▶ [WORK TO BE COMPLETED]:
In the material below, find the line with "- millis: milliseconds"; set down that line and every line after it to the end, exactly, without pictures.

*** SOURCE MATERIAL ***

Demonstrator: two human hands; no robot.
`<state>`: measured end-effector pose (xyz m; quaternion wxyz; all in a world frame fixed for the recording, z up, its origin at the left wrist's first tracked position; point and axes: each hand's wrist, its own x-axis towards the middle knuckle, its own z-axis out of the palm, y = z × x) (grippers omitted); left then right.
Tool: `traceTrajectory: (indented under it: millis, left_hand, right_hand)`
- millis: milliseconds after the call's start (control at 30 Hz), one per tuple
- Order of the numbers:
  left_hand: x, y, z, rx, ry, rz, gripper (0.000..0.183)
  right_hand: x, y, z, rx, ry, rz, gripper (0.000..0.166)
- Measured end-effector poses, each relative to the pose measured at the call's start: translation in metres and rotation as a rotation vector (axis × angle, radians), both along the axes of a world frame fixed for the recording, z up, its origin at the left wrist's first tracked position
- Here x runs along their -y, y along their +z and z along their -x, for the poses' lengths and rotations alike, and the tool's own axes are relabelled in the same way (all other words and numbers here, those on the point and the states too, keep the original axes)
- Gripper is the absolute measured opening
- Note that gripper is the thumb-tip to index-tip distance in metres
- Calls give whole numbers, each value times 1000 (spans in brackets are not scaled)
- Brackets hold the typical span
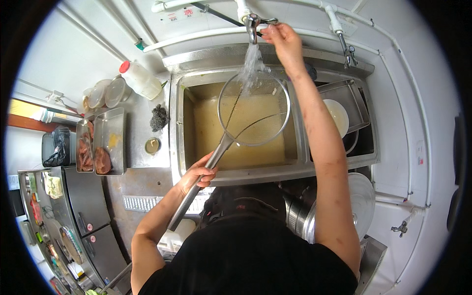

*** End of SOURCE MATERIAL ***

▶ [ANSWER TO THIS PROBLEM]:
- millis: milliseconds after the call's start (control at 30 Hz), one per tuple
- Order of the numbers:
  left_hand: x, y, z, rx, ry, rz, gripper (0.000..0.183)
  right_hand: x, y, z, rx, ry, rz, gripper (0.000..0.166)
- Measured end-effector poses, each relative to the pose measured at the call's start: translation in metres and rotation as a rotation vector (axis × angle, radians), both along the axes of a world frame fixed for the recording, z up, its origin at the left wrist's first tracked position
- Here x runs along their -y, y along their +z and z along their -x, for the poses' lengths and rotations alike, and the tool's own axes are relabelled in the same way (all other words and numbers here, those on the point and the states too, keep the original axes)
- Gripper is the absolute measured opening
- Note that gripper is the thumb-tip to index-tip distance in metres
- Calls give whole numbers, each value times 1000 (spans in brackets are not scaled)
- Brackets hold the typical span

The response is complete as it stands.